Click button to download the transcript of all audio works

Transcript of all audio works

Headline findings

The report shows that the approach was effective in involving  individuals who might not otherwise have contributed to the national conversation. Its main findings are:

  • ​Phase one participants were mostly supportive of the changes set out across the nine future statements, and very few respondents thought that there were gaps in the themes addressed. This suggests that this cohort agreed with our interpretation of the phase one findings.   
  • Very few people questioned the benefit these nine future statements would have for nature.
  • People who got involved at roadshow events and through taking part in focus groups were also broadly supportive of the changes described across the nine statements. However there were some differences and the desire to live in those futures was not quite as strong. The differences between the research cohorts suggest that the people who got involved with Nature and Us in phase 1 were more engaged and committed to environmental and sustainability issues than those who engaged with the conversation for the first time during phase two. 
  • Future statements around ‘green spaces’, ‘shopping for things’, ‘recycling’ and ‘buying food’ found most consensus across all groups, whereas ‘energy use’ and ‘land management’ generated stronger, mixed opinions. The ‘staycation’ and ‘travelling around’ statements were identified as futures in which people would less likely see themselves living. 

Some of the common barriers and motivators which account for contributors’ views and responses included:

  • what people feel they have control over 
  • whether they are already doing the desired behaviour
  • whether change is practical and realistic
  • what change will achieve the greatest positive impact 
  • where the greatest need for urgent action is
  • the cost and affordability of change
  • the inconvenience and inaccessibility of change

Overall, the themes covered by the nine statements provide a useful framework for conversations about a nature positive future.
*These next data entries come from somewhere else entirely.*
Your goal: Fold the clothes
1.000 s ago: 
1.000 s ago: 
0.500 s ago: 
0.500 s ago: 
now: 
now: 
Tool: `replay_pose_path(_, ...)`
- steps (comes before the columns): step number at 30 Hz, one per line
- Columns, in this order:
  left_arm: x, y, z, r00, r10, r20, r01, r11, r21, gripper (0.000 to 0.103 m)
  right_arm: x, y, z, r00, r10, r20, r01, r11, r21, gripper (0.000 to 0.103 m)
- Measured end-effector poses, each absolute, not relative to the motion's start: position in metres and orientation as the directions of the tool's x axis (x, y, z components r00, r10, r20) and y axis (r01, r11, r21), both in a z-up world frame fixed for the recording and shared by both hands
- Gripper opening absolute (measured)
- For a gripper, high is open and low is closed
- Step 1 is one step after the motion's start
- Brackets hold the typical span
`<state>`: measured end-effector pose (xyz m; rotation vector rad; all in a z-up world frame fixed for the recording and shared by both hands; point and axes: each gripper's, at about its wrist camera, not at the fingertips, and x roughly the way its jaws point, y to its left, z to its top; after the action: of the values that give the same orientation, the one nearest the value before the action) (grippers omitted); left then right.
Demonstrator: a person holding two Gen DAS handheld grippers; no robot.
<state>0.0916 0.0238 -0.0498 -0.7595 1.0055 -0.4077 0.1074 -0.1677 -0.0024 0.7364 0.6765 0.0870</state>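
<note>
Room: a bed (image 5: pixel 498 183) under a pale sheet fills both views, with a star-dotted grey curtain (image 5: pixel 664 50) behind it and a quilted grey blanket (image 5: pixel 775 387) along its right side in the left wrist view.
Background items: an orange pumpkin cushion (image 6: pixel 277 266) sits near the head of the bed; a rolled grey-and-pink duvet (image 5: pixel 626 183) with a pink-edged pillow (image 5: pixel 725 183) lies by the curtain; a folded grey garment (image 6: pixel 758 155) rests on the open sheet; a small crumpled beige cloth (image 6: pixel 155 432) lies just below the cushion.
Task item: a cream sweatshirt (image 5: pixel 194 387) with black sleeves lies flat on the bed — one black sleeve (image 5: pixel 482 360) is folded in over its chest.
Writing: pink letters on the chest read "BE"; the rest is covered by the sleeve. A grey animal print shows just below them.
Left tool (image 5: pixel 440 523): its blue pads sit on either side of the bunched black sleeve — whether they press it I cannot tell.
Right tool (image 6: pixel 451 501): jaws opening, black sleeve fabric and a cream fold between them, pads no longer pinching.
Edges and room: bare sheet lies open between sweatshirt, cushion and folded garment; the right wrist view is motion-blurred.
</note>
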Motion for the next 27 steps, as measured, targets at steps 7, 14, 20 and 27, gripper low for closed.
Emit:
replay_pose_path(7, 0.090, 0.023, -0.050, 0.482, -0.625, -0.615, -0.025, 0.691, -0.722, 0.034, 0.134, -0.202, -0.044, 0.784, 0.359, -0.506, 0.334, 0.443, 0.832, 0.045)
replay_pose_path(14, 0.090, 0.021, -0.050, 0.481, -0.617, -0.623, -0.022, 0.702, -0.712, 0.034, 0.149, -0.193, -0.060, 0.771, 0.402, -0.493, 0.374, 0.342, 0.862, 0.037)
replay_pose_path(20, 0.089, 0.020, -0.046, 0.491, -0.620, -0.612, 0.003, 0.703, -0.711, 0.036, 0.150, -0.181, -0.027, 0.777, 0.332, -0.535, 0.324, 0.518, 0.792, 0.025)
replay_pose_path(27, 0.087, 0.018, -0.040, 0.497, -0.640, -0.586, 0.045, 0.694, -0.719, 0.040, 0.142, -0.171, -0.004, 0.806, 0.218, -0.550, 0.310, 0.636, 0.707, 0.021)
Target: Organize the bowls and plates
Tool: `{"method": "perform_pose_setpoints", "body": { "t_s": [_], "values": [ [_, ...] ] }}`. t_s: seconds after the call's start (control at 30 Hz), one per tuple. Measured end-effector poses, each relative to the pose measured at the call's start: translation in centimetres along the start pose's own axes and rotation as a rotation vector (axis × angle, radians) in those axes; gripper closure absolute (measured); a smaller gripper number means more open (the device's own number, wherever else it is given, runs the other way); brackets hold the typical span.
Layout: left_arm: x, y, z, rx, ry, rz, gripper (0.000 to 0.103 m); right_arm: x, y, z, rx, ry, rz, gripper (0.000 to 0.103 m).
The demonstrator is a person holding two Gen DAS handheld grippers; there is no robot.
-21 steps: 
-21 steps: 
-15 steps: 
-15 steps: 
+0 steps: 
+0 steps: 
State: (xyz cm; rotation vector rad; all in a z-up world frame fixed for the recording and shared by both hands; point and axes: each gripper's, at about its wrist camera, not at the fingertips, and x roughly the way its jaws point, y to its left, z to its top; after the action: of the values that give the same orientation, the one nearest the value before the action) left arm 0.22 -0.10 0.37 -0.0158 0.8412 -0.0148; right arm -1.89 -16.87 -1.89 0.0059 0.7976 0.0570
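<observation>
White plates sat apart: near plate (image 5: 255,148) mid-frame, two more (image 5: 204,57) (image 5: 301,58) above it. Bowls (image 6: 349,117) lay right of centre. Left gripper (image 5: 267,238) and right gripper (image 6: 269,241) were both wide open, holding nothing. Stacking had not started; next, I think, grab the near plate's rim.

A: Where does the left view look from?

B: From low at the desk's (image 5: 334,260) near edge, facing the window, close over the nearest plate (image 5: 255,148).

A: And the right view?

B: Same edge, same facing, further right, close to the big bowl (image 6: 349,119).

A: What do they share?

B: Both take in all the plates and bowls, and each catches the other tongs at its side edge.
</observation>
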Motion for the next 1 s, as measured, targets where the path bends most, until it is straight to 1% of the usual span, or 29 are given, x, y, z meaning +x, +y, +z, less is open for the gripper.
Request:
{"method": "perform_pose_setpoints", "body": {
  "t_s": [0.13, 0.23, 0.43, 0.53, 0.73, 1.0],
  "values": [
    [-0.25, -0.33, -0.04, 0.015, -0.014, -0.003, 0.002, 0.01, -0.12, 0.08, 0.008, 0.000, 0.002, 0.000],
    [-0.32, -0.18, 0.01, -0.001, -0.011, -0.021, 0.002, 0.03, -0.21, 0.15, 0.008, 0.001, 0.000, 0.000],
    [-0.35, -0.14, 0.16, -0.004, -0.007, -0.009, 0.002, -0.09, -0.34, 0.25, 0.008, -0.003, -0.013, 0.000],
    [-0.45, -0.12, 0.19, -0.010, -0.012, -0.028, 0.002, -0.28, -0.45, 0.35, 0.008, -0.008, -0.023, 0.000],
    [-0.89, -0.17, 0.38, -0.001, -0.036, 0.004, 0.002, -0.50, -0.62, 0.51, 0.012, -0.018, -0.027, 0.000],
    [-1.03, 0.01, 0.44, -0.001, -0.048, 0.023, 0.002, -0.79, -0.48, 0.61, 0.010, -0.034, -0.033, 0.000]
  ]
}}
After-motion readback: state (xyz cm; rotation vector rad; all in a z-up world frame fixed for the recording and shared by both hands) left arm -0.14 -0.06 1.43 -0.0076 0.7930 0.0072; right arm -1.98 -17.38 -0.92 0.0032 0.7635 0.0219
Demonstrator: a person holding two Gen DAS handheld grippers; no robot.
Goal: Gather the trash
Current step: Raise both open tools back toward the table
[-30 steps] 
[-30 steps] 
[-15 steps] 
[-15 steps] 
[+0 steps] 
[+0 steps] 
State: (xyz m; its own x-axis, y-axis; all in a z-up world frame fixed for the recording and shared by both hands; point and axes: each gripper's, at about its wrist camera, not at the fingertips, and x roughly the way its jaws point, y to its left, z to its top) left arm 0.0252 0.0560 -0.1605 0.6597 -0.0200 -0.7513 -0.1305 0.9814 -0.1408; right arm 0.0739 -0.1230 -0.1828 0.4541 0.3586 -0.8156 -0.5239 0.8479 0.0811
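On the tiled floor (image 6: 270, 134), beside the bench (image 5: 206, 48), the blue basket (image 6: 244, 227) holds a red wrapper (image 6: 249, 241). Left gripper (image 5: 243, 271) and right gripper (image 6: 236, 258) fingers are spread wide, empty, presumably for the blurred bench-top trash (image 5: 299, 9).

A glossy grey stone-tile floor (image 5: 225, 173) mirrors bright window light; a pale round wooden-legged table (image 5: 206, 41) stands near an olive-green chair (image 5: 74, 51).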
Nature and Us will reflect upon, and address each of the common influences above to improve the way the vision and themes are communicated with the public. 

What next

We are now working with a Citizens’ Assembly to develop a shared vision for the natural environment of Wales in 2050, and the steps needed to take us there. The Citizens’ Assembly will be made up of 50 individuals from across Wales and will meet over three sessions during February and March to answer the following questions: 

  • What does the future look like when society and nature thrive together? 
  • What benefits would we see if this happened? 
  • What needs to be different from today? 
  • And, what steps do we in Wales need to take to reach a thriving future? 

We have been working with a group of organisations from across Wales to design the Assembly, to agree the focus of this work, and to ensure a balanced range of evidence is presented. The Citizens’ Assembly will review the Nature and Us findings and wider work to help shape the shared vision. This shared vision will then inform how we and others work together, providing a compass point for us all to work towards, and inspiring action for nature and for people now and into the future.